__WORK TO BE COMPLETED__: Retype all data exactly as given. Pictures should not be retyped.

__SUPPLIED INFORMATION__:
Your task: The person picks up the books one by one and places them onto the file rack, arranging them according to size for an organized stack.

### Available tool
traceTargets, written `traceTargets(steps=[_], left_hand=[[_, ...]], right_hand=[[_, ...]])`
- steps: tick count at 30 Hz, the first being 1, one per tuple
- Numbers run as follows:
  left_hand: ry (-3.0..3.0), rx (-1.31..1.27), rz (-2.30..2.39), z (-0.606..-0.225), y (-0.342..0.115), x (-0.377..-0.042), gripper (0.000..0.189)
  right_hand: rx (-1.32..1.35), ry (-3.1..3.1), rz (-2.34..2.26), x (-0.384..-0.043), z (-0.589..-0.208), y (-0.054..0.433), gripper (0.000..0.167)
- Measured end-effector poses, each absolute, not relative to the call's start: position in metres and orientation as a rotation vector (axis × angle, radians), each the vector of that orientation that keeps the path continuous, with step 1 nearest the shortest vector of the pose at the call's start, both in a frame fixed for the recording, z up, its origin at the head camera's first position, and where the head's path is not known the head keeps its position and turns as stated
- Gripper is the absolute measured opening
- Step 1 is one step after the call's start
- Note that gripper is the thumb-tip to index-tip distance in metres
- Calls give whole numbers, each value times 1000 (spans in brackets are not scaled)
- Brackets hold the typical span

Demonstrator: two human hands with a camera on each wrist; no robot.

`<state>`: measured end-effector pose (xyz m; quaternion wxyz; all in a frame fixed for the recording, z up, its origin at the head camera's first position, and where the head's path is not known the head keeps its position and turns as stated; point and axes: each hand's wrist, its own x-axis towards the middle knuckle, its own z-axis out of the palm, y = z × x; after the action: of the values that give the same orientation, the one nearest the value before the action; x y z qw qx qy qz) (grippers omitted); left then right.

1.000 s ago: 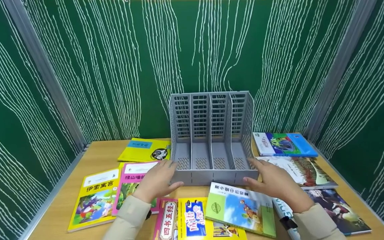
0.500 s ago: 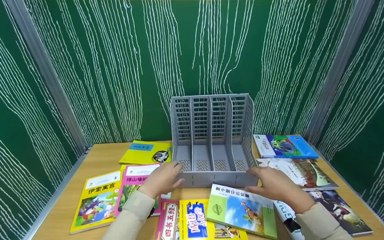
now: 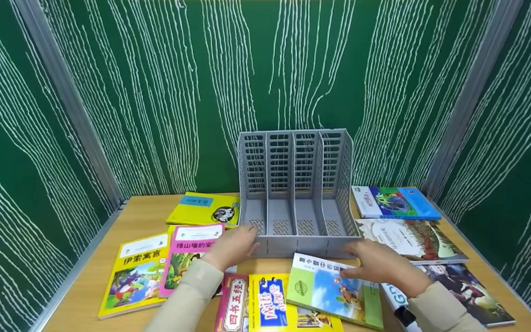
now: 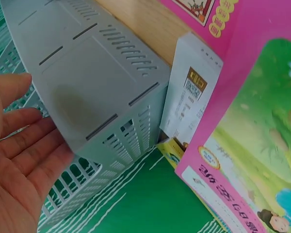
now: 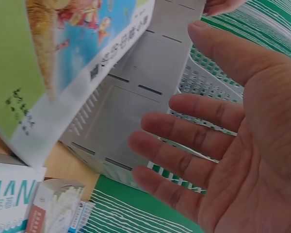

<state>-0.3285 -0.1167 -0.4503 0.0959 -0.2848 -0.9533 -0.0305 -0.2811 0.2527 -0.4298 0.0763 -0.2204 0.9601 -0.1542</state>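
Note:
A grey file rack [image 3: 280,246] with several upright compartments stands on the table, its low front panel facing me. My left hand [image 3: 233,246] is at the panel's left end; in the left wrist view its loosely extended fingers [image 4: 31,141] lie along the rack's top edge. Near the right end is my right hand [image 3: 383,263], thumb spread from extended fingers. The right wrist view shows its palm [image 5: 262,155] with nothing held; whether the fingertips touch the rack I cannot tell. Below that hand lies a green-and-blue book [image 3: 330,288], its upper right corner partly hidden by it.
On the left lie a yellow storybook [image 3: 136,276], a pink book [image 3: 178,263] and a yellow book [image 3: 201,207]. In front are a red book [image 3: 234,299] and a yellow-blue one [image 3: 270,299]. A blue book [image 3: 408,203] and other books [image 3: 431,240] lie right. Green walls surround the table.
My right hand has drawn slightly back from the rack's front right corner, and its fingers have come off the rim. My left hand has shifted slightly right. The rack and books look unmoved.

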Motion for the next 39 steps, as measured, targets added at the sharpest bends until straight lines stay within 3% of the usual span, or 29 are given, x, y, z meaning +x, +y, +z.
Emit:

__SOLVED PROBLEM__:
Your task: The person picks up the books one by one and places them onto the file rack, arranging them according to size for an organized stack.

### Available tool
traceTargets, written `traceTargets(steps=[_], left_hand=[[_, ...]], right_hand=[[_, ...]])`
- steps: tick count at 30 Hz, the first being 1, one per tuple
- Numbers run as follows:
  left_hand: ry (-3.0..3.0), rx (-1.31..1.27), rz (-2.30..2.39), z (-0.606..-0.225), y (-0.342..0.115), x (-0.377..-0.042), gripper (0.000..0.189)
  right_hand: rx (-1.32..1.35), ry (-3.1..3.1), rz (-2.34..2.26), x (-0.384..-0.043), z (-0.589..-0.208), y (-0.054..0.433), gripper (0.000..0.167)
- Measured end-effector poses, each absolute, not relative to the call's start: position in metres and orientation as a rotation vector (axis × angle, radians), each the vector of that orientation that keeps the path continuous, with step 1 nearest the shortest vector of the pose at the call's start, both in a frame fixed for the recording, z up, its origin at the head camera's first position, and where the head's path is not known the head keeps its position and turns as stated
- Gripper is the absolute measured opening
- Step 1 is one step after the call's start
- Note that gripper is the thumb-tip to index-tip distance in metres
- Calls give whole numbers, each value times 1000 (spans in brackets are not scaled)
- Brackets hold the typical span

Demonstrator: two human hands with a camera on each wrist; no robot.

`<state>`: measured end-effector pose (xyz m; quaternion wxyz; all in a frame fixed for the recording, z up, its origin at the head camera's first position, and where the head's path is not known the head keeps its position and turns as stated; point and axes: each hand's wrist, its own x-axis towards the middle knuckle, its own z-axis out of the palm, y = z × x; after the action: of the values that give the same orientation, the one nearest the value before the action; x y z qw qx qy qz) (grippers omitted); left then right.

1.000 s ago: 
0.500 s ago: 
now: 
now: 
now: 

<state>-0.3285 -0.1167 -0.4503 0.0959 -0.2848 -0.9533 -0.0305 -0.2811 0.2527 -0.4298 0.0763 -0.2204 0.9601 -0.1542</state>
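Note:
A grey file rack [image 3: 280,246] with several upright compartments stands on the table, its low front panel facing me. My left hand [image 3: 233,246] is at the panel's left end; in the left wrist view its loosely extended fingers [image 4: 31,141] lie along the rack's top edge. Near the right end is my right hand [image 3: 383,263], thumb spread from extended fingers. The right wrist view shows its palm [image 5: 262,155] with nothing held; whether the fingertips touch the rack I cannot tell. Below that hand lies a green-and-blue book [image 3: 330,288], its upper right corner partly hidden by it.
On the left lie a yellow storybook [image 3: 136,276], a pink book [image 3: 178,263] and a yellow book [image 3: 201,207]. In front are a red book [image 3: 234,299] and a yellow-blue one [image 3: 270,299]. A blue book [image 3: 408,203] and other books [image 3: 431,240] lie right. Green walls surround the table.
My right hand has drawn slightly back from the rack's front right corner, and its fingers have come off the rim. My left hand has shifted slightly right. The rack and books look unmoved.
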
Motion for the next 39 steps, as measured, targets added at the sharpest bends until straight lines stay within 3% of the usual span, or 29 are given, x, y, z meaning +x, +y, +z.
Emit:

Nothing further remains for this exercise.